Getirilmek istenen başkanlık sisteminde yasama organının, bugün uygulanmakta olan nisbi temsil sistemi yerine (dar, daraltılmış bölge/çoğunluk) sistemi ile tek parti çoğunluğunda oluşmasının planlandığı anlaşılıyor. Seçim modeli Meclis’te en çok iki partili bir yapıya imkân veriyor. Ufak partiler eleniyor. Muhalefet önleniyor. MHP kabul ederse başkan ‘partili’ olacak ama Amerika’daki gibi değil partinin başkanlığını da yapacak. Anayasa’da yer almasa bile bugünkü gibi fiilen başkanlık yapacağı için milletvekillerini, bugün olduğu gibi yine parti başkanı seçecek.
Yasama (Meclis) yasa yapacak, başkan veto ederse nitelikli çoğunlukla direnebilecek. Başkanın siyasi sorumluluğu yok. Belli durumlarda cezai sorumluluğu var. Bakanlar üzerinde de parlamenter sistemde olduğu gibi denetim mekanizmaları yok. Onları da denetleyemeyecek. Hem Meclis hem de milletvekilleri göstermelik, işlevsiz kalacaklar. 96 yıllık Meclis sistemi hukuken var gözükse de, fiilen son bulacaktır.

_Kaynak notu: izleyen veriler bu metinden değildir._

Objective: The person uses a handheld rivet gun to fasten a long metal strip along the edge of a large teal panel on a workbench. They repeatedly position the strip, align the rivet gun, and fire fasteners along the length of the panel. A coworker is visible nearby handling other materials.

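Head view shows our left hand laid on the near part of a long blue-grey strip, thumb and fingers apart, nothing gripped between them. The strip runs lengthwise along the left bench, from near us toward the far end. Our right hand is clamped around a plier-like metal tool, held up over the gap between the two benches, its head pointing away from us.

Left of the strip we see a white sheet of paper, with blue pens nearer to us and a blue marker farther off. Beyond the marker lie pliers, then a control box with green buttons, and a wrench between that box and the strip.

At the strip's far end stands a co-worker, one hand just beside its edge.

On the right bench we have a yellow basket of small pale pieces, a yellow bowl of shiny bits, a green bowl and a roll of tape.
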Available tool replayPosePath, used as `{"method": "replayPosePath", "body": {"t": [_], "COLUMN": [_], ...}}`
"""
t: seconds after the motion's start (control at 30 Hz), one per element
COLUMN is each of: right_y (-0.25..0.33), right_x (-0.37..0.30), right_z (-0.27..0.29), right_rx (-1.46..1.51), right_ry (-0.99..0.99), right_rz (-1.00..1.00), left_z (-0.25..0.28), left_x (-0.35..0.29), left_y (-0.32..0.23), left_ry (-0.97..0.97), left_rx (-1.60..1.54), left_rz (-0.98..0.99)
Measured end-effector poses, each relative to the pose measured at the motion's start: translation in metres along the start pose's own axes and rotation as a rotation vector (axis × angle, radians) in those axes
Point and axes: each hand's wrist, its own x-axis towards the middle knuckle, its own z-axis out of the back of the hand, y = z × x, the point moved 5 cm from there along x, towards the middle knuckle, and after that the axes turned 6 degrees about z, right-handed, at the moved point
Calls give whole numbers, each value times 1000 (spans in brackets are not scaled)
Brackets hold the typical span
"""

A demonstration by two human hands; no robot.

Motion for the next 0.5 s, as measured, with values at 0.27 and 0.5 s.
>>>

Oysa bu Meclis ‘Gazi’ Meclis’tir. Kurtuluş Savaşı’nı yöneten, Mustafa Kemal’le büyük zaferi kazanan, ‘egemenliğin kaynağını ilahi olmaktan çıkartıp kayıtsız şartsız millete devreden’, 1921 Anayasası’nı yapan, saltanatı ve hilafeti kaldıran, Sevr’i yırtıp Lozan’ı imzalayan, Cumhuriyeti ilan eden, sonrasında 1924, 1960, 1982 anayasalarını yapan Meclis’tir. Cumhuriyet tarihimiz yok edilmektedir. ‘Tek Adam’ sistemi iyi bir şey olsaydı, Atatürk ‘tek adam’ olmayı istemez miydi? İfadelerini kullandı.
Başkanlık sistemi ile ‘Yürütme Yetkisi’ne de değinen Çölaşan, bu uygulamanın Türkiye’yi bölünmeye götüreceğini savundu. Çölaşan, “Hem devletin hem hükümetin başı tek kişi olacak. Bakanlarını kendisi atayıp alma, kararnameler çıkarma, bütçe yapma, kanunları veto etme, Meclis’i feshetme, yüksek bürokrattan vali ve kaymakamlara kadar kamu görevlilerini atama yetkilerine sahip olacak.
Meclis’in ne başkanı, ne de bakanlarını siyaseten denetleme imkanı var. Belli koşullarda başkanın cezai sorumluluğu var. Ayrıca başkan yargıyı da elinde tutuyor; AYM ile HSYK üyelerinin yarısını bizzat, diğer yarısını ise (seçtiği) Meclis eliyle atamaya yetkili. Danıştay üyelerinin dörtte birini atıyor. Yasama, yürütme ve yargı yetkilerinin tek adam elinde toplandığı ve kendi taslak metinlerinde monarşi benzeri bir yönetim biçimi olarak tanımladıkları başkanlık sistemi, 93 yıllık laik-demokratik cumhuriyetin kurucu ilkeleriyle son bulması demektir. İnsan haklarına dayalı demokratik, laik cumhuriyetimiz tehlikededir. Osmanlı’nın 200 yıl süren çöküşüne çare bulamayan tek adam yönetim şekli, cumhuriyete seçenek olamaz. Başkanlık sistemi, yaratacağı travmayla Türkiye’yi bölünmeye götürür.” şeklinde sözlerini noktaladı.
ADD Genel Başkanı Tansel Çölaşan’ın ardından konuşan Toplumsal Konuları Araştırma Kurulu Başkanı B. Safa Yenice de, benzer söylemlerde bulunarak, ülkenin geleceği adına halkın Başkanlık Sistemi’ne izin vermemesi, Atatürk ilke ve devrimlerine sımsıkı sarılması gerektiğini vurguladı.
Öte yandan, düzenlenen panelin ardından Tansel Çölaşan ve ADD’li yöneticiler, Karacabey Ticaret ve Sanayi Odası ile Ziraat Odası’nı ziyaret ederek, Karacabeyli esnaf ve çiftçinin durumları hakkında bilgiler aldı.